Place/Date: Nuremberg / 1755
$1,900.
Title: Partie Occidentale de la Nouvelle France ou du Canada.
Dimensions
53 x 43 cm (21 x 17 in)
Identifier
NL-00795
Coloring
Hand color
Condition Rating
VG+

Description

The year is 1755 and the colonies of British America and New France are at war. This is the so-called ‘French and Indian War’ (1754-63), the North American theater of the larger Seven Years’ War, which pitted all five European great powers of the time plus many of the middle powers and spanned five continents, affecting Europe, the Americas, West Africa, India, and the Philippines.

Maps play an essential and varied role in all wars. One of the most common roles is to meet public interest in conflicts fought in distant lands. This is the case for our map, which was published by Homann Heirs in the Atlas Major. Drawn by Bellin in 1745, the map was chosen by Homann Heirs because it was based on the best cartographic intelligence of the day, a fact also recognized by the famous cartographer John Mitchell, who incorporated Bellin’s work into his landmark 1783 A Map of the British & French Dominions in North America, which would be crucial in defining the boundaries of the post-Revolutionary United States.

Above all, what makes Bellin’s map so important is its incorporation of the latest discoveries, especially those of the explorer-missionary Father Pierre de Charlevoix and of one of the last great French explorers and fur traders, Sieur de la Vérendrye.
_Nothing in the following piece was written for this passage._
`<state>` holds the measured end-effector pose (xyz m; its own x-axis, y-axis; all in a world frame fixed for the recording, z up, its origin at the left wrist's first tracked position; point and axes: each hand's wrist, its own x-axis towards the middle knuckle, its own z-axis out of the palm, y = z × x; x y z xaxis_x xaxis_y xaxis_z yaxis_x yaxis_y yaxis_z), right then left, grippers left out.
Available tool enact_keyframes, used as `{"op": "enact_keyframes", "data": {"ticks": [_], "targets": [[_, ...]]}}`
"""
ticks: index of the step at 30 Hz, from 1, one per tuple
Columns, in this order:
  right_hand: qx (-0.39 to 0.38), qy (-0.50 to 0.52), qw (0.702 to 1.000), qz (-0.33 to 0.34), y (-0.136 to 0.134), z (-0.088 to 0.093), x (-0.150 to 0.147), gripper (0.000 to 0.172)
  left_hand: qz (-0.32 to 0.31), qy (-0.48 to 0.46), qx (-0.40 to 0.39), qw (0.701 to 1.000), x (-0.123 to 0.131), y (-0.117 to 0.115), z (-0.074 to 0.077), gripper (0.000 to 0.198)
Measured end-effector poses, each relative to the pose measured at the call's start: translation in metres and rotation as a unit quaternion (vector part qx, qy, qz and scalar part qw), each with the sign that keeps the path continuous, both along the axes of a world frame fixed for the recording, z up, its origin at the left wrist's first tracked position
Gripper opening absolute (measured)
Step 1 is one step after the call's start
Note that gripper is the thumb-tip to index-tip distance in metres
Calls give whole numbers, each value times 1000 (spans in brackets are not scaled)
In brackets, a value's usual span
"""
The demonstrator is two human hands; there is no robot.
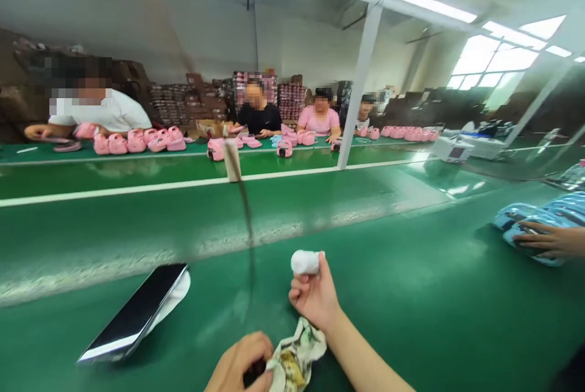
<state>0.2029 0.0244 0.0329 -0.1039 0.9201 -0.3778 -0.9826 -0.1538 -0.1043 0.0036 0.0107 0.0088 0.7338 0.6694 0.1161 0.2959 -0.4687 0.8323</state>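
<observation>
My right hand [316, 299] is raised above the green tabletop, closed around a small white cylinder [304, 262]. Whether that cylinder is a bottle or a roll I cannot tell. Lower down, at the bottom edge of the view, my left hand [240, 363] grips a crumpled, stained rag [301, 352] between thumb and fingers. The rag is pale with yellow, green and dark smears, and it lies just below my right wrist. To the left, a dark-screened tablet or large phone [137, 310] rests tilted on a white object [173, 299].
At right, a co-worker's hand [551, 239] touches shiny light-blue cases [532, 221]. Across the green conveyor [196, 163], several people work beside rows of pink bags [137, 139]. A white post [363, 69] rises from the line, and a cable [247, 215] hangs nearer me.
</observation>
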Motion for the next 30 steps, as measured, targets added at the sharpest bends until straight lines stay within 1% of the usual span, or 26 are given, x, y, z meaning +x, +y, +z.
{"op": "enact_keyframes", "data": {"ticks": [1, 3, 5, 7, 10, 12, 15, 18, 21, 25, 28, 30], "targets": [[16, 7, 1000, -3, -5, 5, 1, 69, -4, -19, -45, 999, 0, -1, 5, 27], [43, 13, 999, -16, -16, 17, 2, 67, -2, -78, -151, 985, 1, 0, 14, 32], [64, 19, 998, -24, -28, 28, 3, 66, 12, -114, -208, 971, 1, 1, 18, 40], [77, 22, 996, -24, -38, 34, 1, 68, 42, -136, -231, 962, 2, 1, 18, 45], [86, 9, 996, -12, -47, 37, -2, 70, 114, -177, -242, 947, 3, -2, 13, 43], [86, -13, 996, -6, -48, 35, -3, 67, 170, -205, -240, 934, 5, -5, 11, 38], [86, -66, 994, -11, -47, 31, 1, 55, 243, -241, -235, 910, 7, -8, 11, 29], [89, -135, 986, -31, -46, 25, 4, 44, 286, -273, -239, 887, 8, -8, 12, 24], [92, -214, 970, -70, -45, 15, 2, 38, 280, -309, -276, 866, 9, -8, 12, 24], [93, -298, 942, -122, -44, -1, -8, 40, 268, -330, -305, 852, 10, -8, 11, 22], [92, -319, 935, -123, -45, -9, -15, 42, 270, -329, -313, 849, 10, -8, 12, 21], [88, -309, 941, -110, -45, -13, -18, 42, 265, -326, -326, 847, 11, -9, 12, 20]]}}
The result is a detailed presentation of river systems, French forts and settlements, as well as Indian villages.

Bellin’s meticulous accumulation of geographical knowledge made this map head and shoulders above its contemporaries. However, Bellin does make several mistakes that would influence mapmakers for generations. Most notably, he placed several imaginary islands within Lake Superior, including I. Philippeaux and I. Pontchartrain. These phantom islands would appear on maps into the early 19th century.
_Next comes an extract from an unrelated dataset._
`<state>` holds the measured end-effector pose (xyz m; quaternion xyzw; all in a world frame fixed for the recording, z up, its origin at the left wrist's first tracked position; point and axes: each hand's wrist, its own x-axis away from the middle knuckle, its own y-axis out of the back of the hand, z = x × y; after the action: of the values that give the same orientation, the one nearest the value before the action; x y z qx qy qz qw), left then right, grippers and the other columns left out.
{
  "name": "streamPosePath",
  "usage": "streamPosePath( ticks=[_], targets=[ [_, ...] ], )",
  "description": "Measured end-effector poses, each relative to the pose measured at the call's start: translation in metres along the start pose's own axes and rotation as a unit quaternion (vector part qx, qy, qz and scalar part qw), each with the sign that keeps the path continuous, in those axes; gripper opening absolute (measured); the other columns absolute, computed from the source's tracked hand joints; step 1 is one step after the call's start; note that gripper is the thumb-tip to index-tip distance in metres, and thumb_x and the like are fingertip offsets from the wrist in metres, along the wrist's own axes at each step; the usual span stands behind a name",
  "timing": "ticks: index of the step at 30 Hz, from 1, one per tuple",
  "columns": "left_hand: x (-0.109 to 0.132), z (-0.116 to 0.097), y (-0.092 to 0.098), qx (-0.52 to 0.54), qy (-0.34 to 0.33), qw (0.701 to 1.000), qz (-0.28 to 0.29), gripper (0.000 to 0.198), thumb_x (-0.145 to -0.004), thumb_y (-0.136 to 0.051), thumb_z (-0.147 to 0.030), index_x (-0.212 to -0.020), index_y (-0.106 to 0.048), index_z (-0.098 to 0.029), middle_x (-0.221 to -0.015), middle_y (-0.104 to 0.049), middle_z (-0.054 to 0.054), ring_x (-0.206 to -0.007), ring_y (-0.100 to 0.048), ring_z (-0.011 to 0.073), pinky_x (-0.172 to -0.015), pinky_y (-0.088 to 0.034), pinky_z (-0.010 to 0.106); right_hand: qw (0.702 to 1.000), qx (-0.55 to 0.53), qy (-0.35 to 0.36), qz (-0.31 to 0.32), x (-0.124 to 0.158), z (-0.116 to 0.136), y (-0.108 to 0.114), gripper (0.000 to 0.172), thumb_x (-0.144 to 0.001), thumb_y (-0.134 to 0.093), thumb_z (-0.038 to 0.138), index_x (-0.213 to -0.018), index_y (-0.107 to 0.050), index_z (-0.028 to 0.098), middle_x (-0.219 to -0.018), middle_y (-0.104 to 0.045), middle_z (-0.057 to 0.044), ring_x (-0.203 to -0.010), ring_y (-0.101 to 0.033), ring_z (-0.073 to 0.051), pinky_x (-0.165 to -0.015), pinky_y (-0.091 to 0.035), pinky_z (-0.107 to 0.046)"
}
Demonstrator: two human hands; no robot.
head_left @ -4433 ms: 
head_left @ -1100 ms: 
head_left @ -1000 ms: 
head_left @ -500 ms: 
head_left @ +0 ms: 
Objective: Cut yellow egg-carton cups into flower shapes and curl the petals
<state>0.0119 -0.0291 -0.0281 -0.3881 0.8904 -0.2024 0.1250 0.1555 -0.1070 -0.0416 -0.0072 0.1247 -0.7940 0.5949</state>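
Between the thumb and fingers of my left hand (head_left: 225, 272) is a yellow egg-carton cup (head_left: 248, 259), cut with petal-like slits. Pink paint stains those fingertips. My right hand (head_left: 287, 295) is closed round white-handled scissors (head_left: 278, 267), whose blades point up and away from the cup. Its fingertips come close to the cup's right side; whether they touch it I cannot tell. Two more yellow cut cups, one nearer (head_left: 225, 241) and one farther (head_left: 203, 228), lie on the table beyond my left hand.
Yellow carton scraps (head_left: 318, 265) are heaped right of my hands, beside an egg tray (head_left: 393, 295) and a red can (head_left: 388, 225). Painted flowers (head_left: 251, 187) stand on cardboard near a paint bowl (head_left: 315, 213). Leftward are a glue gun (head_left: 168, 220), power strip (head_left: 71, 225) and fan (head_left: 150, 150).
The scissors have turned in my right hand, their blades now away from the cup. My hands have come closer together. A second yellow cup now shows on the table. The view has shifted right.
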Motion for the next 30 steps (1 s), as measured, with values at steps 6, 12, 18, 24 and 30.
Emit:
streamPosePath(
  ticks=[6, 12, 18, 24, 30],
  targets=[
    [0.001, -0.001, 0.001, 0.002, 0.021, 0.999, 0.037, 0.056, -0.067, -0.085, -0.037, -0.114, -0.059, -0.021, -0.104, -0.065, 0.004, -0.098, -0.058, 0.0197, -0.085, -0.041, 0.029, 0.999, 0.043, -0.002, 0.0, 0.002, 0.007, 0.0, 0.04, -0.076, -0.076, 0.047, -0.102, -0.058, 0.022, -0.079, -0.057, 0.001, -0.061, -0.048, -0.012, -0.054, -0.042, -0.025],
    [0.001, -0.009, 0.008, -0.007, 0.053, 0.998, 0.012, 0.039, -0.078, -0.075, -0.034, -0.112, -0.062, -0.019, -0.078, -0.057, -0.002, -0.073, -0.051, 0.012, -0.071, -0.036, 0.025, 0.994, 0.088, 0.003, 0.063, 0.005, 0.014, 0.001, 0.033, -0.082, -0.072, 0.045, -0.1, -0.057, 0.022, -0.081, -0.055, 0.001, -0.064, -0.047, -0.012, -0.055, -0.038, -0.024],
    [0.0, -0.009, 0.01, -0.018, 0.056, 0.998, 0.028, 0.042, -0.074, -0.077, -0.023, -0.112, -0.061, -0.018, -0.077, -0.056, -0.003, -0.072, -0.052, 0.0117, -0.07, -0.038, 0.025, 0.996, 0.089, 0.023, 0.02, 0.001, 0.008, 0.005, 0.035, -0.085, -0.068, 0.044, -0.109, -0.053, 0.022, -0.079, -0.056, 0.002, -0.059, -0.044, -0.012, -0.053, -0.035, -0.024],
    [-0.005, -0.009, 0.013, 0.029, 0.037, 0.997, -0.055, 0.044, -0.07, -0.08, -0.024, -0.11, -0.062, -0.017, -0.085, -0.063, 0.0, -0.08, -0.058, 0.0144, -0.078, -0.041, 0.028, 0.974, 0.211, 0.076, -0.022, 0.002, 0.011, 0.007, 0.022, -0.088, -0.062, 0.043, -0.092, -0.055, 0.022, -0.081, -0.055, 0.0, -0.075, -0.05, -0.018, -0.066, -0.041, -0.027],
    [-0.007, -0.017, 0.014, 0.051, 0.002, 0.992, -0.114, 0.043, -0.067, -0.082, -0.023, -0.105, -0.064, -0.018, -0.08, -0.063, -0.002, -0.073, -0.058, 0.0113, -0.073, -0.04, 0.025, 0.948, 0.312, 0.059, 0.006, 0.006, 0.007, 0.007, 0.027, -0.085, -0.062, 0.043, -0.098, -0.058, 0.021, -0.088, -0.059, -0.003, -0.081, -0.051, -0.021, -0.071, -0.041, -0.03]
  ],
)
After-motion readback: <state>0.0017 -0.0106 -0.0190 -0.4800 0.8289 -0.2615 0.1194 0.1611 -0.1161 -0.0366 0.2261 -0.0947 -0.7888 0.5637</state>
Heidenrich and Dahl note that this work was: “the most accurate map of that area until well after the fall of New France and therefore clearly established French claims to the disputed territory.” From another point of view, this map also advances French interests with a clever distortion of perspective. British colonial New England has been purposely diminished, giving greater prominence to New France on the map.

Overall, a gorgeous example of a seminal map.

Cartographer(s)

Homann Heirs

Johann Baptist Homann (20 March 1664 – 1 July 1724) was a German geographer and cartographer. Homann died in Nuremberg in 1724. He was succeeded by his son Johann Christoph (1703-1730). The company carried on upon his death as Homann heirs company, managed by Johann Michael Franz and Johann Georg Ebersberger. After subsequent changes in management the company folded in 1852.

Jacques Nicolas Bellin

Jacques Nicolas Bellin (1703 – 21 March 1772) was a French hydrographer, geographer, and intellectual.

Born in Paris, Bellin was head of France’s hydrographic office, as well as a member of both the Académie de Marine and of the Royal Society of London. Over a 50-year career, he produced a large number of maps of particular interest to the Ministère de la Marine. His maps of Canada and of French territories in North America (New France, Acadia, Louisiana) are particularly valuable. He died at Versailles.

Condition Description

Minor blemishes.

References

OCLC 5440372.

Karpinski, Bibliography of the Early Printed Maps of Michigan, p.138.

Kershaw, Early Printed Maps of Canada III, 950, plate 715.

Phillips, A List of Maps of America, p.191.

Sellers & Van Ee, Maps & Charts of North America & West Indies, 19.

Heidenreich & Dahl, 'The French Mapping of North America', The Map Collector, issue 19 (June, 1982).

Schwartz & Ehrenberg, The Mapping of America, p.165, pl. 97.